Candida strain. C. albicans SC531427 was used in all experiments and was stored at –80°C in YED broth containing 50% (v/v) glycerol. For the infection studies, the yeast strain that was grown at 30°C in YED broth agar plates (1% yeast extract, 2% dextrose and 2% agar) was harvested, washed twice with phosphate-buffered saline (PBS) and diluted in the same buffer to the desired density of 2 x 106 cfu/mL.

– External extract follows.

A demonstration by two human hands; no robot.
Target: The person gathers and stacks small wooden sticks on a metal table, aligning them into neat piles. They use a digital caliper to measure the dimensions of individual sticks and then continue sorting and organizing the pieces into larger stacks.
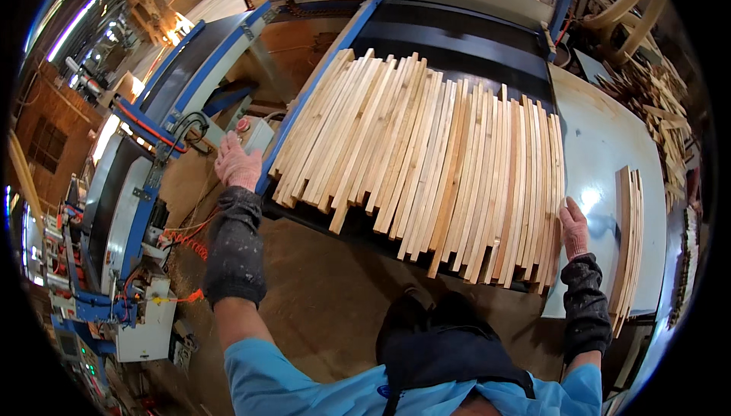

Infection model for the immunocompetent mice. Disseminated infection with Candida was achieved by injection of 2 x 106 cfu/mL via the lateral tail vein of immunocompetent mice 72 h prior to starting of drug therapy.28 The course of C. albicans infections was monitored by the general condition of the mice, survival and evaluation of fungal load in the most representative organs: brain and kidney.29,30 At the end of the study, mice were sacrificed by chloroform inhalation, and then kidneys and brain from individual mice, randomly selected (five per group), were removed aseptically and placed in a tissue homogenizer with 5 mL of PBS. The number of cfu in the specimens was determined by a plate dilution method, using yeast extract–dextrose–chloramphenicol and counting colonies after 24–48 h of incubation at 37°C. Survival was monitored up to day 24. Mean survival times (MSTs) and standard errors were estimated by the Kaplan–Meier method (Statgraphics Plus V. 5.1, Manugistics, Rockville, MD, USA) and comparisons among groups were performed using the logrank test.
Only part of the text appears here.